# Exercise details
The data below is to be copied exactly, line by line.

# Data shown
====================

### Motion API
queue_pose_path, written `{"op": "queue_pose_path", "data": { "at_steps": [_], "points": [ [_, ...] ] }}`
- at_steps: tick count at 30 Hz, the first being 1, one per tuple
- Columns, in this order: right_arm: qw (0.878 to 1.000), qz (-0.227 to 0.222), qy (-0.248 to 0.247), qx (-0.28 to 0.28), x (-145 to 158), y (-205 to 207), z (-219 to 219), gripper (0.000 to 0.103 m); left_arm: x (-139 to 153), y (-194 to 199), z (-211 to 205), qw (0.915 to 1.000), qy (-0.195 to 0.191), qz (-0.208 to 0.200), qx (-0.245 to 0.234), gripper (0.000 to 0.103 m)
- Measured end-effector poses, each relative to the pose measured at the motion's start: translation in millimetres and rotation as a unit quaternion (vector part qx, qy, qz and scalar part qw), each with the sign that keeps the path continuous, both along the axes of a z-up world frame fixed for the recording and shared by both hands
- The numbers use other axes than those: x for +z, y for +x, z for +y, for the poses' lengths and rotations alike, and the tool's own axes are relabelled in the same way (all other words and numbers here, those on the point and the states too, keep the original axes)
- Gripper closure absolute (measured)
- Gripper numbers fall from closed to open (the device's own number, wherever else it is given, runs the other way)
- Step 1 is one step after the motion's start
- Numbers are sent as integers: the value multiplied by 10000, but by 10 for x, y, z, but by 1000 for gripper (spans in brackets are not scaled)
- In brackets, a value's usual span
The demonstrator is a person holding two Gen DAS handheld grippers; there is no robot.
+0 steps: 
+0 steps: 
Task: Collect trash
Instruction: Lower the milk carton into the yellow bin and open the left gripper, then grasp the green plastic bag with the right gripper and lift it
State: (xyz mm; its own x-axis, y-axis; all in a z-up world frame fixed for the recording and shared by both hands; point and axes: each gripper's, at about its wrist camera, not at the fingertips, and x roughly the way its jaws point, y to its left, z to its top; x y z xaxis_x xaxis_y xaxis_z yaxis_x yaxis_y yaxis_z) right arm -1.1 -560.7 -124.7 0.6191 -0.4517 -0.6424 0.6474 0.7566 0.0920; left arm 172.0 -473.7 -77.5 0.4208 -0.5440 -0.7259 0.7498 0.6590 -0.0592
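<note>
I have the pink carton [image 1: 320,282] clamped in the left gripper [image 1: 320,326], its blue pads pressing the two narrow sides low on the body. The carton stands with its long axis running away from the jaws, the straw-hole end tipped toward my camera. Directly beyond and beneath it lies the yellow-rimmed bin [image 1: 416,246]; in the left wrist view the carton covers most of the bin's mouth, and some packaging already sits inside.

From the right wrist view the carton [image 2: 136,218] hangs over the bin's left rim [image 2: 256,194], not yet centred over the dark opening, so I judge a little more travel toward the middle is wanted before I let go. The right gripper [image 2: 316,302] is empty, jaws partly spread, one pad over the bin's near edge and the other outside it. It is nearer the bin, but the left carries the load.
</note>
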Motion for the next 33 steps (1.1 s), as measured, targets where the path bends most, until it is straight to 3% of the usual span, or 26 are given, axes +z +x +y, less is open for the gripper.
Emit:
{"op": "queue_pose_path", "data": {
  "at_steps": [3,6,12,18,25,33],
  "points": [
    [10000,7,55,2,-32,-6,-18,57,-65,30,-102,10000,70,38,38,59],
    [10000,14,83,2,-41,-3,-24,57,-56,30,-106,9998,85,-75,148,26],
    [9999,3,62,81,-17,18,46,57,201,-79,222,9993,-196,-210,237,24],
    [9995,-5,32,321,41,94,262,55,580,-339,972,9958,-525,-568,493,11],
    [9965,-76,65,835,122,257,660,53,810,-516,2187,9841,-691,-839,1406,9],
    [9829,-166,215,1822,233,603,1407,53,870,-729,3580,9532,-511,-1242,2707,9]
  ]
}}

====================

# Finished exercise
### Motion API
queue_pose_path, written `{"op": "queue_pose_path", "data": { "at_steps": [_], "points": [ [_, ...] ] }}`
- at_steps: tick count at 30 Hz, the first being 1, one per tuple
- Columns, in this order: right_arm: qw (0.878 to 1.000), qz (-0.227 to 0.222), qy (-0.248 to 0.247), qx (-0.28 to 0.28), x (-145 to 158), y (-205 to 207), z (-219 to 219), gripper (0.000 to 0.103 m); left_arm: x (-139 to 153), y (-194 to 199), z (-211 to 205), qw (0.915 to 1.000), qy (-0.195 to 0.191), qz (-0.208 to 0.200), qx (-0.245 to 0.234), gripper (0.000 to 0.103 m)
- Measured end-effector poses, each relative to the pose measured at the motion's start: translation in millimetres and rotation as a unit quaternion (vector part qx, qy, qz and scalar part qw), each with the sign that keeps the path continuous, both along the axes of a z-up world frame fixed for the recording and shared by both hands
- The numbers use other axes than those: x for +z, y for +x, z for +y, for the poses' lengths and rotations alike, and the tool's own axes are relabelled in the same way (all other words and numbers here, those on the point and the states too, keep the original axes)
- Gripper closure absolute (measured)
- Gripper numbers fall from closed to open (the device's own number, wherever else it is given, runs the other way)
- Step 1 is one step after the motion's start
- Numbers are sent as integers: the value multiplied by 10000, but by 10 for x, y, z, but by 1000 for gripper (spans in brackets are not scaled)
- In brackets, a value's usual span
The demonstrator is a person holding two Gen DAS handheld grippers; there is no robot.
+0 steps: 
+0 steps: 
Task: Collect trash
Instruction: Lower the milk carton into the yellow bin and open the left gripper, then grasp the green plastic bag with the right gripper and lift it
State: (xyz mm; its own x-axis, y-axis; all in a z-up world frame fixed for the recording and shared by both hands; point and axes: each gripper's, at about its wrist camera, not at the fingertips, and x roughly the way its jaws point, y to its left, z to its top; x y z xaxis_x xaxis_y xaxis_z yaxis_x yaxis_y yaxis_z) right arm -1.1 -560.7 -124.7 0.6191 -0.4517 -0.6424 0.6474 0.7566 0.0920; left arm 172.0 -473.7 -77.5 0.4208 -0.5440 -0.7259 0.7498 0.6590 -0.0592
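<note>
I have the pink carton [image 1: 320,282] clamped in the left gripper [image 1: 320,326], its blue pads pressing the two narrow sides low on the body. The carton stands with its long axis running away from the jaws, the straw-hole end tipped toward my camera. Directly beyond and beneath it lies the yellow-rimmed bin [image 1: 416,246]; in the left wrist view the carton covers most of the bin's mouth, and some packaging already sits inside.

From the right wrist view the carton [image 2: 136,218] hangs over the bin's left rim [image 2: 256,194], not yet centred over the dark opening, so I judge a little more travel toward the middle is wanted before I let go. The right gripper [image 2: 316,302] is empty, jaws partly spread, one pad over the bin's near edge and the other outside it. It is nearer the bin, but the left carries the load.
</note>
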Motion for the next 33 steps (1.1 s), as measured, targets where the path bends most, until it is straight to 3% of the usual span, or 26 are given, axes +z +x +y, less is open for the gripper.
Emit:
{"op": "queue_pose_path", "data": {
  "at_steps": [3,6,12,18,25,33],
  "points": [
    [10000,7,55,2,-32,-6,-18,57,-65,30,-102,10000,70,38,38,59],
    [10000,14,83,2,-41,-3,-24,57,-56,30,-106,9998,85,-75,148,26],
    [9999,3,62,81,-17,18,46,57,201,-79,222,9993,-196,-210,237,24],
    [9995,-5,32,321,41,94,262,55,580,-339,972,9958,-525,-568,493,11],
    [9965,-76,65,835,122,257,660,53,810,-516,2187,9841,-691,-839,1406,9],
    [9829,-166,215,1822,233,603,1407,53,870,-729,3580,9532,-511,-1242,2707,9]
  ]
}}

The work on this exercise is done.